*WHAT IS NEEDED*.
Write out the data that follows exactly, keeping every picture out.

*GIVEN INFORMATION*.

>>>

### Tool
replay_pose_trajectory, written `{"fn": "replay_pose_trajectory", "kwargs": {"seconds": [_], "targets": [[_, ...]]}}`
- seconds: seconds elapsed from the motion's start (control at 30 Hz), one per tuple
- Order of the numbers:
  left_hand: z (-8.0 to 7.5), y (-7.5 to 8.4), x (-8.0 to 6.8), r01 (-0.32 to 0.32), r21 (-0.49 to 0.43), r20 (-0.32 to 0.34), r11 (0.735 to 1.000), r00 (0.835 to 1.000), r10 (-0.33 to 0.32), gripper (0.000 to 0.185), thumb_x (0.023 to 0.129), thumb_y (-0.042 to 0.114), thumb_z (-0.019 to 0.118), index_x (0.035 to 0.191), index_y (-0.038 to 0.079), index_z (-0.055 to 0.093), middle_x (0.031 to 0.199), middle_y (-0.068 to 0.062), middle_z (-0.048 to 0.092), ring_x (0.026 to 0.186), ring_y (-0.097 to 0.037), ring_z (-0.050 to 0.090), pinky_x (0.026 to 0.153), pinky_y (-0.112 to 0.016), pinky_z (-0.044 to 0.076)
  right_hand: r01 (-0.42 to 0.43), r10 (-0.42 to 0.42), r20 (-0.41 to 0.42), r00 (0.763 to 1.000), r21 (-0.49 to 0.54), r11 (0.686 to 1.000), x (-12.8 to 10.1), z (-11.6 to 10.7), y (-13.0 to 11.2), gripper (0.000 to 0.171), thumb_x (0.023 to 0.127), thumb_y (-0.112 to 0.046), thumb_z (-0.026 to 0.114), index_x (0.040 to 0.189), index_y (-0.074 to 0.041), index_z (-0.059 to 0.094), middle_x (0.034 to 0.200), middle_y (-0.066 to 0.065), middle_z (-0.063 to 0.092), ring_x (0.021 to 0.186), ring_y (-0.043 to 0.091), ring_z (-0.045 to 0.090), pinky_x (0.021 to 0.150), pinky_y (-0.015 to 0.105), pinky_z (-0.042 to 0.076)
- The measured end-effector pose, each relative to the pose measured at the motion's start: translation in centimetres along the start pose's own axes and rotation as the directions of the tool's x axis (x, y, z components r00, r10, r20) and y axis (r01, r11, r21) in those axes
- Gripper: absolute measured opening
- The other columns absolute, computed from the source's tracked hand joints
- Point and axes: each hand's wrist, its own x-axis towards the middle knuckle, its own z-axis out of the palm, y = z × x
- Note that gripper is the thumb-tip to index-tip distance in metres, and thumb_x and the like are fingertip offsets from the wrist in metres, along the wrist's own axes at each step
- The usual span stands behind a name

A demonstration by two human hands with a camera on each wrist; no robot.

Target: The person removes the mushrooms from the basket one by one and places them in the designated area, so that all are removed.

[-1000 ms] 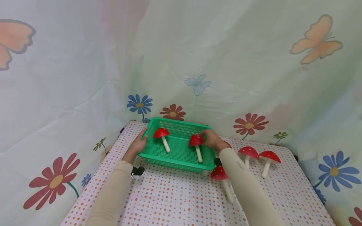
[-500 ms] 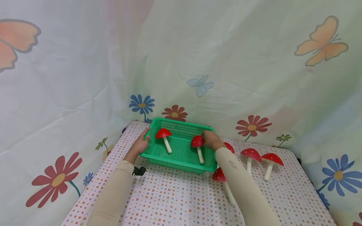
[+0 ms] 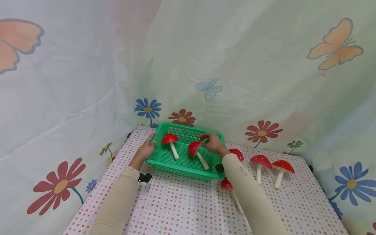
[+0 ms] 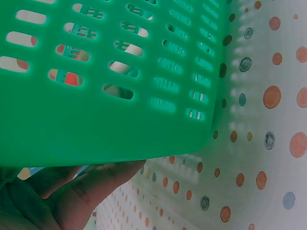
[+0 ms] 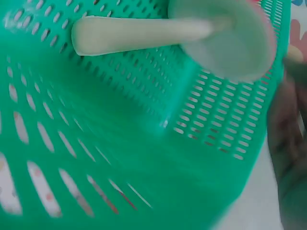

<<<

*TASK RESULT*.
### Tool
replay_pose_trajectory, written `{"fn": "replay_pose_trajectory", "kwargs": {"seconds": [_], "targets": [[_, ...]]}}`
- seconds: seconds elapsed from the motion's start (control at 30 Hz), one per tuple
- Order of the numbers:
  left_hand: z (-8.0 to 7.5), y (-7.5 to 8.4), x (-8.0 to 6.8), r01 (-0.32 to 0.32), r21 (-0.49 to 0.43), r20 (-0.32 to 0.34), r11 (0.735 to 1.000), r00 (0.835 to 1.000), r10 (-0.33 to 0.32), gripper (0.000 to 0.185), thumb_x (0.023 to 0.129), thumb_y (-0.042 to 0.114), thumb_z (-0.019 to 0.118), index_x (0.035 to 0.191), index_y (-0.038 to 0.079), index_z (-0.055 to 0.093), middle_x (0.031 to 0.199), middle_y (-0.068 to 0.062), middle_z (-0.048 to 0.092), ring_x (0.026 to 0.186), ring_y (-0.097 to 0.037), ring_z (-0.050 to 0.090), pinky_x (0.026 to 0.153), pinky_y (-0.112 to 0.016), pinky_z (-0.044 to 0.076)
  right_hand: r01 (-0.42 to 0.43), r10 (-0.42 to 0.42), r20 (-0.41 to 0.42), r00 (0.763 to 1.000), r21 (-0.49 to 0.54), r11 (0.686 to 1.000), x (-12.8 to 10.1), z (-11.6 to 10.7), y (-13.0 to 11.2), gripper (0.000 to 0.171), thumb_x (0.023 to 0.127), thumb_y (-0.112 to 0.046), thumb_z (-0.026 to 0.114), index_x (0.040 to 0.189), index_y (-0.074 to 0.041), index_z (-0.059 to 0.094), middle_x (0.034 to 0.200), middle_y (-0.066 to 0.065), middle_z (-0.063 to 0.092), ring_x (0.021 to 0.186), ring_y (-0.043 to 0.091), ring_z (-0.045 to 0.090), pinky_x (0.021 to 0.150), pinky_y (-0.015 to 0.105), pinky_z (-0.042 to 0.076)
- The measured end-effector pose, each relative to the pose measured at the motion's start: translation in centimetres along the start pose's own axes and rotation as the directions of the tool's x axis (x, y, z components r00, r10, r20) and y axis (r01, r11, r21) in those axes
- Gripper: absolute measured opening
- The other columns absolute, computed from the source's tracked hand joints
- Point and axes: each hand's wrist, its own x-axis towards the middle knuckle, its own z-axis out of the palm, y = z × x
- Note that gripper is the thumb-tip to index-tip distance in metres, and thumb_x and the like are fingertip offsets from the wrist in metres, along the wrist's own axes at each step
- The usual span stands behind a name

A demonstration by two human hands with a camera on each wrist; no robot.

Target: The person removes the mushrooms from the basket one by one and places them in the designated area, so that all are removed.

[-1000 ms] 
[-500 ms] 
[+0 ms] 
[+0 ms] 
[+0 ms] 

No more output is required for this exercise.